The treatment of severe mental illness has undergone a paradigm shift over the last fifty years, away from a primary emphasis on hospital-based care and toward community-based care. Some of the forces driving this deinstitutionalization have been scientific and patient-centered, such as better differentiation between acute and subacute risk, innovations in outpatient and crisis care (assertive community treatment programs, dialectical behavioral therapy, treatment-oriented psychiatric emergency services), gradually improving psychopharmacology, and an increased appreciation of the negative effect of coercive hospitalization, except when risk is very high.
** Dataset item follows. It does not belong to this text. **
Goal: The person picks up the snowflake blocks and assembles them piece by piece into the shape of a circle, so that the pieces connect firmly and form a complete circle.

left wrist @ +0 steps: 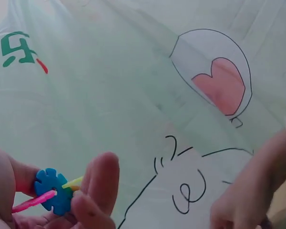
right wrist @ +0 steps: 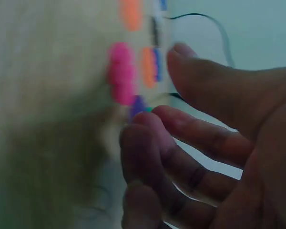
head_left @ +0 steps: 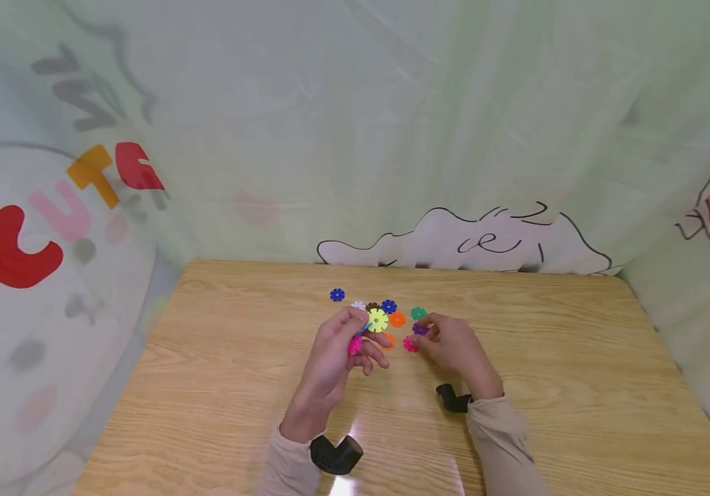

On the other hand, some of the forces have been less focused on patient needs: budget-driven cuts in public hospital beds divorced from population-based need; managed care's profit-driven impact on private psychiatric hospitals and outpatient services; and purported patient-centered approaches promoting non-hospital care that may under-recognize that some extremely ill patients need years of painstaking effort to make a community transition. The result has been a reconfiguration of the country's mental health system that, at times, leaves large numbers of people without adequate mental health and substance abuse services. Often their only option is to seek care in medical emergency department's (ED's) that are not designed for their needs. Increasingly, many of those individuals end up waiting in ED's for appropriate care and disposition for hours or days. This overflow phenomenon has become so prevalent in ED's that it has been given a name: "boarding". This practice is almost certainly detrimental to patients and staff, and it has spawned efforts on multiple fronts to understand and resolve it. When considering solutions, both ED-focused and system-wide considerations must be explored. This resource document provides an overview and recommendations regarding this complex topic. Reprinted with permission from American Psychiatric Association. Copyright © 2019.

急诊科寄宿精神病患者:美国精神病学协会资料文件。
在过去的五十年里,重性精神病的治疗模式发生了转变,从主要强调医院治疗转向社区治 疗。推动这种 "去机构化 "的一些力量是科学的,是以病人为中心的,比如更好地区分急性和亚急性风险、门诊和危机护理的创新(自信社区治疗项目、辩证行为疗法、以治疗为导向的精神科急诊服务)、精神药理学的逐步完善,以及人们越来越认识到强制住院的负面影响,除非风险非常高。另一方面,有些力量并不那么关注病人的需求:预算驱动的公立医院床位削减脱离了以人口为基础的需求;管理式医疗以利润为导向对私立精神病医院和门诊服务的影响;以及号称以病人为中心的方法,提倡非医院护理,但可能没有充分认识到一些重症病人需要数年的艰苦努力才能向社区过渡。其结果是,国家心理健康体系的重新配置,有时会使大量的人得不到足够的心理健康和药物滥用服务。他们唯一的选择往往是到医疗急诊室(ED)寻求治疗,而这些急诊室并不是为满足他们的需求而设计的。越来越多的人最终要在急诊室等待数小时或数天才能得到适当的治疗和处置。这种溢出现象在急诊室非常普遍,因此被称为 "寄宿"。这种做法几乎肯定会对患者和工作人员造成损害,因此,人们从多个方面努力了解并解决这一问题。在考虑解决方案时,必须同时考虑以急诊室为中心和整个系统的因素。本资料文件提供了有关这一复杂问题的概述和建议。经美国精神病学协会授权转载。版权所有 © 2019。
本文章由计算机程序翻译,如有差异,请以英文原文为准。